* Problem
Look through the entries below and report every line that has "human".

(Extracted data entries)
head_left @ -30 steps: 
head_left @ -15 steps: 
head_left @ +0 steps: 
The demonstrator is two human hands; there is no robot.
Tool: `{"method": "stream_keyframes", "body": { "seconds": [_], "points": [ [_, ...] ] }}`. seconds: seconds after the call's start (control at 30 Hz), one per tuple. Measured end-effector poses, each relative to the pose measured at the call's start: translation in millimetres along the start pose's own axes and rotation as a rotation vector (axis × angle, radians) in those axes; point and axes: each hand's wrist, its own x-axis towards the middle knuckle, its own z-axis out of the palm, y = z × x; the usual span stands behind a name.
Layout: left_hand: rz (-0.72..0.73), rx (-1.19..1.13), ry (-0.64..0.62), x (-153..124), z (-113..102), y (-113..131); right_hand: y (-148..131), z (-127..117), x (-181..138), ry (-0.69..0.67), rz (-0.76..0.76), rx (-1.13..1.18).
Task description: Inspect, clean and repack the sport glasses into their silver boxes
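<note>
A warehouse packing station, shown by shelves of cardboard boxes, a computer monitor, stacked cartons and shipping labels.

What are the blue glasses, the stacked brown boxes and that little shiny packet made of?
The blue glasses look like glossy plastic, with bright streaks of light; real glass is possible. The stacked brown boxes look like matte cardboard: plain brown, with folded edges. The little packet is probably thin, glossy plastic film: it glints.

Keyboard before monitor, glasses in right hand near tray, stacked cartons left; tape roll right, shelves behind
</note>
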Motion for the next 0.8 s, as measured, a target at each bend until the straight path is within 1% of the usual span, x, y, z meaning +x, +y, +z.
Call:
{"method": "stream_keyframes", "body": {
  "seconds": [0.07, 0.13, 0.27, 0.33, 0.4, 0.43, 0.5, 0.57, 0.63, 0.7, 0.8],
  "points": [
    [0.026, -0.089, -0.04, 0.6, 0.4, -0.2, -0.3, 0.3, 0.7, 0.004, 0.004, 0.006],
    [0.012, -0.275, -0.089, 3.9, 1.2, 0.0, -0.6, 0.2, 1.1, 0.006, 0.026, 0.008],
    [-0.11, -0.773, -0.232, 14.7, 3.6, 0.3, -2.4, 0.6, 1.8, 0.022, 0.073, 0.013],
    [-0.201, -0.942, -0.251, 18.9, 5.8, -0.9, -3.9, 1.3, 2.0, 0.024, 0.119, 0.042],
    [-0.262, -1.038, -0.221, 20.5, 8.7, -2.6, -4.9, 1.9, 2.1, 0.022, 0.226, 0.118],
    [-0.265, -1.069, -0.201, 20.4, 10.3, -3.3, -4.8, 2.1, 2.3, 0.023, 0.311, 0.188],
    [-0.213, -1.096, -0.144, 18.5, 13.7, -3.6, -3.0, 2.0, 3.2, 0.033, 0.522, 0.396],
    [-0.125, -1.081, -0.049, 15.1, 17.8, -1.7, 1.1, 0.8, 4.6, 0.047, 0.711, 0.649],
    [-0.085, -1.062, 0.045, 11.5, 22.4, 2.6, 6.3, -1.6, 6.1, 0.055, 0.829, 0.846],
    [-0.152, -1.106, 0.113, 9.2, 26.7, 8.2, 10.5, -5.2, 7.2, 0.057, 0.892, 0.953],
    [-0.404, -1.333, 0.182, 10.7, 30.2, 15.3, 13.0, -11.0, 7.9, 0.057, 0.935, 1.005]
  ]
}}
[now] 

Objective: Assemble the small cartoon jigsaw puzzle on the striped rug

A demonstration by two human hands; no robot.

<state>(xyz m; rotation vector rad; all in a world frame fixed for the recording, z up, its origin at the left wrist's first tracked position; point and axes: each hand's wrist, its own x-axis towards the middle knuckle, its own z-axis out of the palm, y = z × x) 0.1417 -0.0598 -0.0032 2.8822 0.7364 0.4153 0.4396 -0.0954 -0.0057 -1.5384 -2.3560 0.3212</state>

* Output
The demonstrator is two human hands; there is no robot.
A demonstration by two human hands; no robot.

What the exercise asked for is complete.